Donald Trump zeigte Merkels Deutschland als Negativbeispiel auf. Nun resignierte die Bundeskanzlerin und bot ihren Rücktritt an, weil sie für die Niederlage Clintons verantwortlich sei.

 

Achtung Satire!

 

Bild: Flickr.com/Initiative D21 CC BY-SA 2.0

 

In einer ersten Reaktion auf die Wahl Donald Trumps zum 45. US-Präsidenten und der Niederlage Hillary Clintons, zeigte sich Bundeskanzlerin Angela Merkel schockiert:

 

«Hätte ich gewusst, dass meine Migrationspolitik im US-Wahlkampf Donald Trump dermaßen in die Hände spielt… ich hätte anders entschieden».

 

Damit spielte sie auf die Aussagen Trumps an, wonach Clinton die USA zu einem neuen Deutschland machen würde, in dem Millionen von Migranten einfach so über die Grenzen marschieren können.

 

Als gute Freundin von Hillary Clinton und als Zeichen der Solidarität mit der Wahlverliererin, will sie nun zurücktreten. «Wegen mir hat Trump die Präsidentenwahl gewonnen», so die deutsche Bundeskanzlerin.

 

«Ich trete hiermit als Bundeskanzlerin Deutschlands und als CDU-Vorsitzende zurück».

 

Merkel, die im transatlantisch geprägten Politgefüge der Bundesrepublik bislang stets eine pro-amerikanische Politik verfolgte, glaubt laut engen Vertrauten, dass sie es verbockt hat und damit den Interessen der ganzen US-amerikanisch-deutschen Clique massiv schadete.
 

Wer nun ihr Nachfolger werden soll, ist unklar.
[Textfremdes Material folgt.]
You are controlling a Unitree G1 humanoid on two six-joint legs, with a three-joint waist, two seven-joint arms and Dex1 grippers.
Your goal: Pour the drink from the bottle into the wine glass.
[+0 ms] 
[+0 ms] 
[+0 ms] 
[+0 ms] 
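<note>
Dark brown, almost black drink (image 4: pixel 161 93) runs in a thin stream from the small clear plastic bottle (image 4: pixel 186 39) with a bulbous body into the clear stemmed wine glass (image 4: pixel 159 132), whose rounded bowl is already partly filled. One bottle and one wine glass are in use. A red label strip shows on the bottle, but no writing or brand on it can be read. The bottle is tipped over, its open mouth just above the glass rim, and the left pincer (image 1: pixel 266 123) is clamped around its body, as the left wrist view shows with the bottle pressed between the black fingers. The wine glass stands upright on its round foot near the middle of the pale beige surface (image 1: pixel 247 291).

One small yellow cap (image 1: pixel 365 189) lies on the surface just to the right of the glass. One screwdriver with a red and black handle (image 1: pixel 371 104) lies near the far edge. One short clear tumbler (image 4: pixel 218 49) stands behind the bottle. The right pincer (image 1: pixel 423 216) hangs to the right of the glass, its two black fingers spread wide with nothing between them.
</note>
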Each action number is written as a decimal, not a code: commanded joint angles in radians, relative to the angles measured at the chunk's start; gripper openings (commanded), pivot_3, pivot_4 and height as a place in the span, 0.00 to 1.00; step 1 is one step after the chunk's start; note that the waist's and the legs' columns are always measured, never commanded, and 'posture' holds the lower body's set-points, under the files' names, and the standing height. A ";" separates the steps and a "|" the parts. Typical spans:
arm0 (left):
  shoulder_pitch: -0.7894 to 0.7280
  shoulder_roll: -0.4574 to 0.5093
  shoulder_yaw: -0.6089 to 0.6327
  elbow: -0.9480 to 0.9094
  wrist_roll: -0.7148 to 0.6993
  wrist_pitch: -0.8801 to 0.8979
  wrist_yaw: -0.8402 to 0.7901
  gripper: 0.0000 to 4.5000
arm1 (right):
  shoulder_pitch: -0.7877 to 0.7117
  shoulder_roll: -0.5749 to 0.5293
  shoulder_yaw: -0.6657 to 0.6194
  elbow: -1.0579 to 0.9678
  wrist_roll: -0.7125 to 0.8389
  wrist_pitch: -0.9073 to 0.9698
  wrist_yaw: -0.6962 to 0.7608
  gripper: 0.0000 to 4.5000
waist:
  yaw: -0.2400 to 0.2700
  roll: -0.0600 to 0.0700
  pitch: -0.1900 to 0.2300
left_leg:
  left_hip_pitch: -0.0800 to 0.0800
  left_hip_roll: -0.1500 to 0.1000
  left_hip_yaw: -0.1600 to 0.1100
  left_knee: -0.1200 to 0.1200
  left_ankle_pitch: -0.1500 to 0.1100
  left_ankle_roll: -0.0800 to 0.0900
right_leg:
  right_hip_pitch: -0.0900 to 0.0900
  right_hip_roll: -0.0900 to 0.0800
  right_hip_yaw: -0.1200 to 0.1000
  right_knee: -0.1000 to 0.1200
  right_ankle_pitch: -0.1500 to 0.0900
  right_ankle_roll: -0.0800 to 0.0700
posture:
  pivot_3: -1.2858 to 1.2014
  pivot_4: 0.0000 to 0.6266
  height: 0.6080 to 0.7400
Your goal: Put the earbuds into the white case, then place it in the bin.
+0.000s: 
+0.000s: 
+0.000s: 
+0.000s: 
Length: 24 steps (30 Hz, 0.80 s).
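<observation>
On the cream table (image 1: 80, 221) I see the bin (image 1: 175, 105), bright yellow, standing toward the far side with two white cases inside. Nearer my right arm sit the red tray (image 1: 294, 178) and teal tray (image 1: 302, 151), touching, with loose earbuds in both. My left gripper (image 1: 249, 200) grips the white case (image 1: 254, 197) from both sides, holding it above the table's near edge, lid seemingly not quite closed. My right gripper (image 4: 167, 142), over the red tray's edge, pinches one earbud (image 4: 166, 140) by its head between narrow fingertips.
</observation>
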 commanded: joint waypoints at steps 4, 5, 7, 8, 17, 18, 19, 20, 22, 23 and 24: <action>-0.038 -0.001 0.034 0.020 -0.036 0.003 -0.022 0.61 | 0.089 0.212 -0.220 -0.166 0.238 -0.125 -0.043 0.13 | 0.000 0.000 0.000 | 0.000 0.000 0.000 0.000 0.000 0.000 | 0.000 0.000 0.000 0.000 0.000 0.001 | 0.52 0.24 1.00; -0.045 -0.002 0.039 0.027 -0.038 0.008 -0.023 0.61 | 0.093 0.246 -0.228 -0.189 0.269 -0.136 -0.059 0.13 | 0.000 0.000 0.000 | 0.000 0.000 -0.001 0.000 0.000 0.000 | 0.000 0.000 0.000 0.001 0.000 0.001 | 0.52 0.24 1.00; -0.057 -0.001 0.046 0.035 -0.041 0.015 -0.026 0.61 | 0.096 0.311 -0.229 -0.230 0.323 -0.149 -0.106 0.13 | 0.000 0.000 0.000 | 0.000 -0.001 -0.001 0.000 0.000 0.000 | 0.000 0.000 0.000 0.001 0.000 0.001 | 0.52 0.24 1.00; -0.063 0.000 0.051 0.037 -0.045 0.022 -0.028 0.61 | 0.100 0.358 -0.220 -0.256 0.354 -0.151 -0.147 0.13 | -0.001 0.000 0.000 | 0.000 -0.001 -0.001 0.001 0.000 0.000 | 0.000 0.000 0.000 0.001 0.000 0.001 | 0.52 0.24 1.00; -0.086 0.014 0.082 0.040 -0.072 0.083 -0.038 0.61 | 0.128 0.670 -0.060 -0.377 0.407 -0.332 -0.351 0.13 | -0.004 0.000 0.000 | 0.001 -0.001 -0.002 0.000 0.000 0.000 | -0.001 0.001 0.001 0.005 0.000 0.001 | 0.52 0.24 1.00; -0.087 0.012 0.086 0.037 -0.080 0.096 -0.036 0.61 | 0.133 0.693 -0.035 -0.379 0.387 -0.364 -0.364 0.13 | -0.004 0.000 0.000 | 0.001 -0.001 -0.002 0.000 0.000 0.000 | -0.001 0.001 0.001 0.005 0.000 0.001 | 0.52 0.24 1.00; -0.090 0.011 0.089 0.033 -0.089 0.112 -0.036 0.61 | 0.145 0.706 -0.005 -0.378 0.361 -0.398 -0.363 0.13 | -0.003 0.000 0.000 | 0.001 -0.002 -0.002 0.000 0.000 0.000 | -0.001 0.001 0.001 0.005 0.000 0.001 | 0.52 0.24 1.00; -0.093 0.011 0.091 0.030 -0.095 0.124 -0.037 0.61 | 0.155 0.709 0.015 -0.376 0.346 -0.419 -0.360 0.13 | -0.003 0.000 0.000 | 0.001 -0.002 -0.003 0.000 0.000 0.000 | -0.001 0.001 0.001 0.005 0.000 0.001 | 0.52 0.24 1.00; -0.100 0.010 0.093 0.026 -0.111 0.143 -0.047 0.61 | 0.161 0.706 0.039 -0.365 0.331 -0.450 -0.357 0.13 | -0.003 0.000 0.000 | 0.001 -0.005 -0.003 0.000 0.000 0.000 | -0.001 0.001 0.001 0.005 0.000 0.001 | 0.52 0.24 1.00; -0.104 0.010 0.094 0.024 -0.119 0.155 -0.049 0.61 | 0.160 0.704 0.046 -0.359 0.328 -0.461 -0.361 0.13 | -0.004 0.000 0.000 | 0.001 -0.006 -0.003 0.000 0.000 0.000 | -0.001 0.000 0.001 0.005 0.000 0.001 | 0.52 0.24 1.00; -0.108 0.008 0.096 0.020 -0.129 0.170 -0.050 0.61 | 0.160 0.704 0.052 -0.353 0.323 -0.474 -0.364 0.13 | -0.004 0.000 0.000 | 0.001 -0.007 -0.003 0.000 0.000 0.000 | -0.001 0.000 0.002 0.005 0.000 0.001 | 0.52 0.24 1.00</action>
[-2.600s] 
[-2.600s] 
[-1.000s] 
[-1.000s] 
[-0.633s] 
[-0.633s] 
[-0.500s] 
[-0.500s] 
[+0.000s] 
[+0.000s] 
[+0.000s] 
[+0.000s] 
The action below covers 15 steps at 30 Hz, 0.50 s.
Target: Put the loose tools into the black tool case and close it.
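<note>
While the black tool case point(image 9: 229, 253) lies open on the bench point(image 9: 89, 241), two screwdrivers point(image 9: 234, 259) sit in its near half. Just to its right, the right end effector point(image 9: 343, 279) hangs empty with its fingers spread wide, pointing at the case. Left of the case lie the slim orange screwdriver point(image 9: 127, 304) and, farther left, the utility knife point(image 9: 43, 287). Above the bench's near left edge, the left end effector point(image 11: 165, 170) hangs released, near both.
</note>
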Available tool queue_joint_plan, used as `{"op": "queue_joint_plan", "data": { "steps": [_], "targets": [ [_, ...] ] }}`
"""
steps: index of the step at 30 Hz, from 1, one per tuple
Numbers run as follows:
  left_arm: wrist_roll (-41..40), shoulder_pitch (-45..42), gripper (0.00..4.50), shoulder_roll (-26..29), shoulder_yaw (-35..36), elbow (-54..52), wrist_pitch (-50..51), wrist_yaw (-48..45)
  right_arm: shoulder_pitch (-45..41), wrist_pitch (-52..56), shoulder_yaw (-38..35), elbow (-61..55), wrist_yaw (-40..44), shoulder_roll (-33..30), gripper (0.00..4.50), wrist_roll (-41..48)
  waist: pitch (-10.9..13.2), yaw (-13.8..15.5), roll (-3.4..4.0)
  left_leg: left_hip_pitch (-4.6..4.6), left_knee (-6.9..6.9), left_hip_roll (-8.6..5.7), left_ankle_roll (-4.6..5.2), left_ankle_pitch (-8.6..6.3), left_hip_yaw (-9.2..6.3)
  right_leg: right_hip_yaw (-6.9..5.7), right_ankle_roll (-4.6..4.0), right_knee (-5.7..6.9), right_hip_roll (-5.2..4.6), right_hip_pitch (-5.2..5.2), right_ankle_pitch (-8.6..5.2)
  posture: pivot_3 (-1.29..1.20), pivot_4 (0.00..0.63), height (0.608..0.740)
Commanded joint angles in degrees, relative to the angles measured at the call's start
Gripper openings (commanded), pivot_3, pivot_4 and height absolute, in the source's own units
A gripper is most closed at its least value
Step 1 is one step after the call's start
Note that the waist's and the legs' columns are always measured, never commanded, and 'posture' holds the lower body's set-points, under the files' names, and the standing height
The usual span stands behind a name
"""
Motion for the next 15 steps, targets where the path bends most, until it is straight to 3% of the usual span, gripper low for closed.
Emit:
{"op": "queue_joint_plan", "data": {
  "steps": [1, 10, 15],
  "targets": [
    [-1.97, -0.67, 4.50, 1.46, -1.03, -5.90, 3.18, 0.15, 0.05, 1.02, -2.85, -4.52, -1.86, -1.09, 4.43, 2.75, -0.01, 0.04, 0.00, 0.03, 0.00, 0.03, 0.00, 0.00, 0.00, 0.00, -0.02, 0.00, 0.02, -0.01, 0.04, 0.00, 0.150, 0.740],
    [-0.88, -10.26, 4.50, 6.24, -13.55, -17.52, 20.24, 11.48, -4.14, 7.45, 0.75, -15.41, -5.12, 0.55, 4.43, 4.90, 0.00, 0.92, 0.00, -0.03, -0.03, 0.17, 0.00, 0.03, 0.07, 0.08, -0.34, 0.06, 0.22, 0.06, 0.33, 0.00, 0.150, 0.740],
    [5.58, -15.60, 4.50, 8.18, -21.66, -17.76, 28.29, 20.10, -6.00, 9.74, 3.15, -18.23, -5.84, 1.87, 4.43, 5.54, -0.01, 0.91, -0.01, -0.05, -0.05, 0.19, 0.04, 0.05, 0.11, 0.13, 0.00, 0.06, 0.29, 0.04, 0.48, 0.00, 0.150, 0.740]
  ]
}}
Allerdings will man laut hochrangigen CDU-Kreisen sogar Friedrich Merz überreden, wieder offiziell mitzumischen und das Ruder zu übernehmen. Als Vorsitzender der Atlantik-Brücke, Mitglied der Trilateralen Kommission und Aufsichtsratschef des Vermögensverwalters BlackRock sei er besser dafür geeignet, hieß es. Angela Merkel selbst soll schon mit dem Gedanken spielen, auf ihrer Ranch in Südamerika Rinder zu züchten.